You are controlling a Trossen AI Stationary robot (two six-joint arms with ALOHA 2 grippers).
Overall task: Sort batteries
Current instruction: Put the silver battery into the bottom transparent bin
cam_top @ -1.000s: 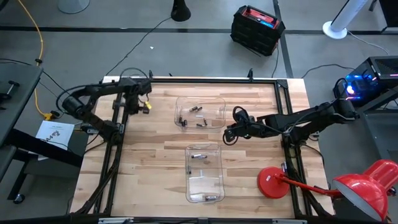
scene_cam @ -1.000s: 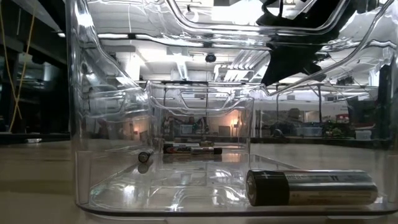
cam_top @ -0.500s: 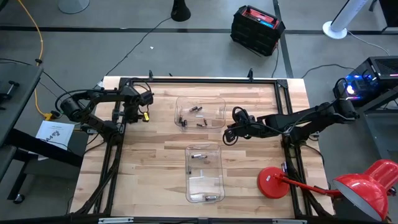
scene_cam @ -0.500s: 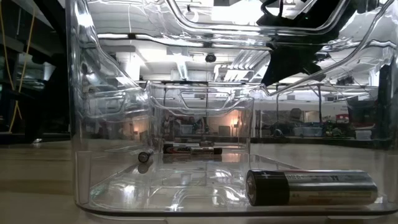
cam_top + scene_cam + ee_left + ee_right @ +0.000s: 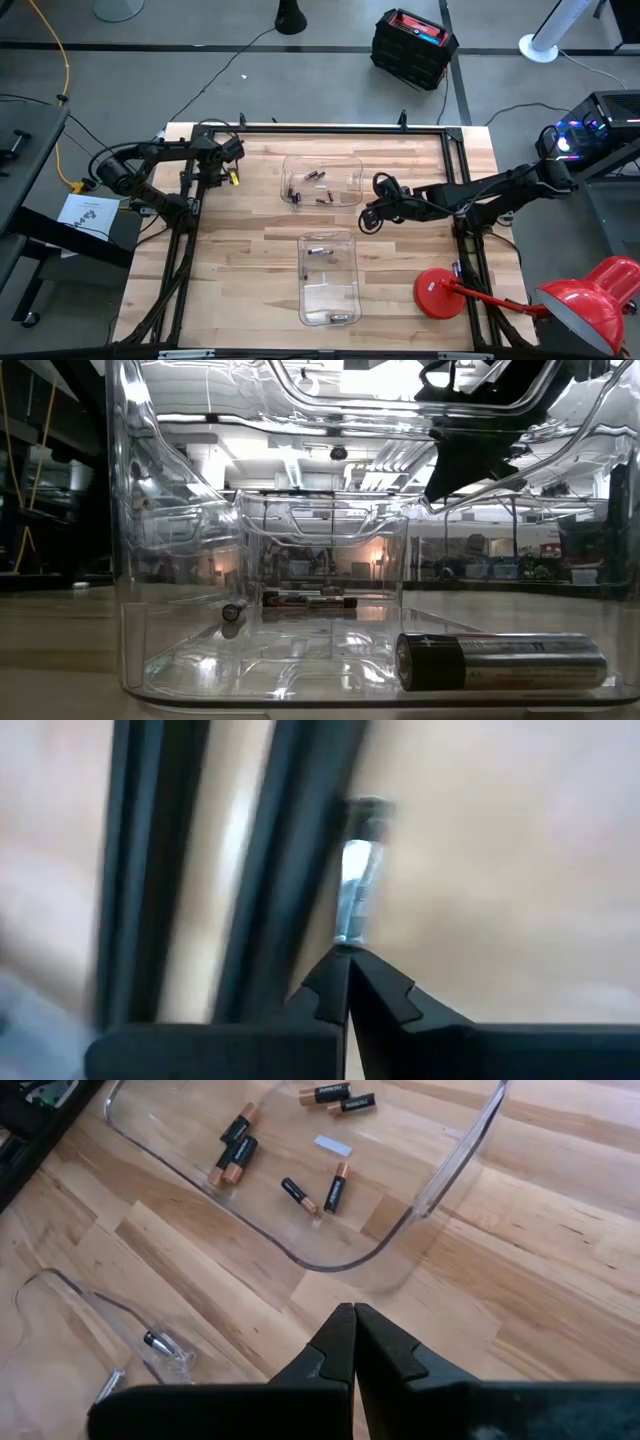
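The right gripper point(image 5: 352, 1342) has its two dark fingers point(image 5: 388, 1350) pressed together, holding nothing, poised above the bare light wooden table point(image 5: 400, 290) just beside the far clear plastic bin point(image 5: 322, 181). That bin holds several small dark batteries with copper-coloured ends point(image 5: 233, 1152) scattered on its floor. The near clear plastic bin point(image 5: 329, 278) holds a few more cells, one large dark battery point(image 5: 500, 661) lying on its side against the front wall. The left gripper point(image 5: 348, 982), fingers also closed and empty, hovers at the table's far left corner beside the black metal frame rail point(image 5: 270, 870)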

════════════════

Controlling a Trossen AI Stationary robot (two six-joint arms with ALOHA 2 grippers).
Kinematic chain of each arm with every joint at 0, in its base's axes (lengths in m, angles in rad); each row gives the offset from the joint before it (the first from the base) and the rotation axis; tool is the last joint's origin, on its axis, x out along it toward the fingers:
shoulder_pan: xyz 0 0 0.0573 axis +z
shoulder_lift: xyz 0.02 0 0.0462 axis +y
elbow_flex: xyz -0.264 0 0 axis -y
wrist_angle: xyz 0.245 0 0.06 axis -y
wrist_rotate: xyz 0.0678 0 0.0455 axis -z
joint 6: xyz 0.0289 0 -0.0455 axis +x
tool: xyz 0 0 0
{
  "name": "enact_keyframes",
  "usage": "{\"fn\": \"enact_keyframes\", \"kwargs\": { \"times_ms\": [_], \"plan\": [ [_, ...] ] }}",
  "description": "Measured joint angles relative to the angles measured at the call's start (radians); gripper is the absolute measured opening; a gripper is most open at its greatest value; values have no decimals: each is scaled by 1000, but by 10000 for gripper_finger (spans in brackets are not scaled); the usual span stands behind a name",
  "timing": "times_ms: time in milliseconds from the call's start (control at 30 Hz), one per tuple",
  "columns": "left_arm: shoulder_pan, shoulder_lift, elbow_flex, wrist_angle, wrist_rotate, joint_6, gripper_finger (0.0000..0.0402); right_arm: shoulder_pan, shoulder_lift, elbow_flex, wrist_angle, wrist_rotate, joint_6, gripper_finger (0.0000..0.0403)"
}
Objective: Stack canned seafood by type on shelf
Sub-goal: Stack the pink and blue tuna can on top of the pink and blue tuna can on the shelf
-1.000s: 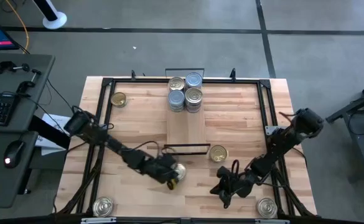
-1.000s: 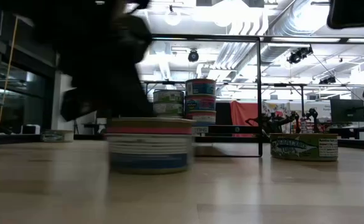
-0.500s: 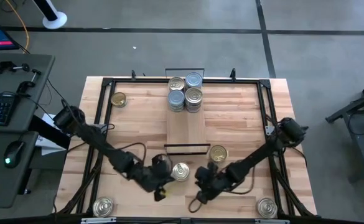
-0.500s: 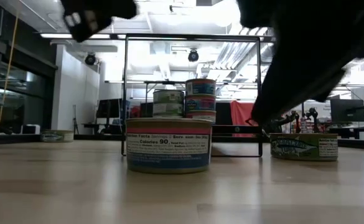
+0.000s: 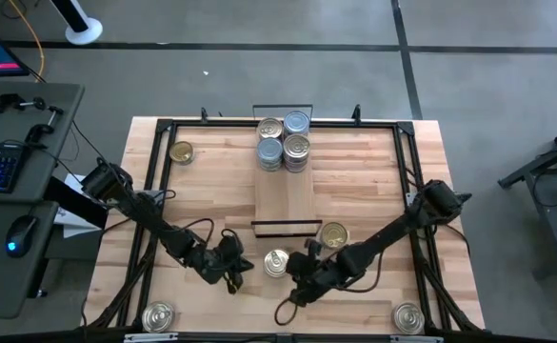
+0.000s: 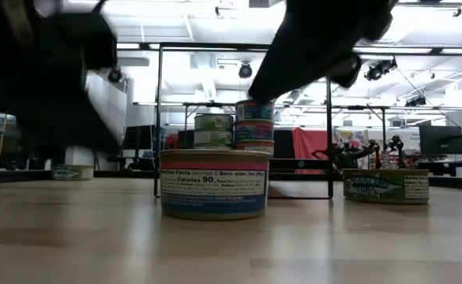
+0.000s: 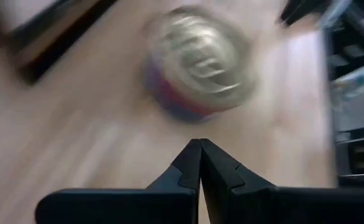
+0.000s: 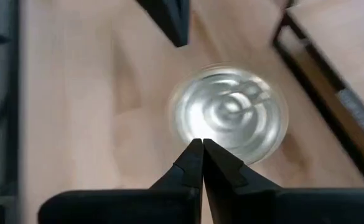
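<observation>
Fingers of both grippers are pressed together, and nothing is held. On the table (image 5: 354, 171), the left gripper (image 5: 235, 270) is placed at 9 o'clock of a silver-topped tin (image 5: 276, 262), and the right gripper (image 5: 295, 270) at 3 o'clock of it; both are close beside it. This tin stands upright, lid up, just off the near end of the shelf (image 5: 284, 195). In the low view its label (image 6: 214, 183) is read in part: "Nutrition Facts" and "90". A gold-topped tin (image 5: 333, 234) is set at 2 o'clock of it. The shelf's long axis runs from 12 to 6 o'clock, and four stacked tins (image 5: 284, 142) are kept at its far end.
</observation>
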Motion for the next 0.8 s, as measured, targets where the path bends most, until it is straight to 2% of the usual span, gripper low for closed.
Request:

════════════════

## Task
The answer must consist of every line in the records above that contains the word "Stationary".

## Written response
You are controlling a Trossen AI Stationary robot (two six-joint arms with ALOHA 2 grippers).
Controlling a Trossen AI Stationary robot (two six-joint arms with ALOHA 2 grippers).

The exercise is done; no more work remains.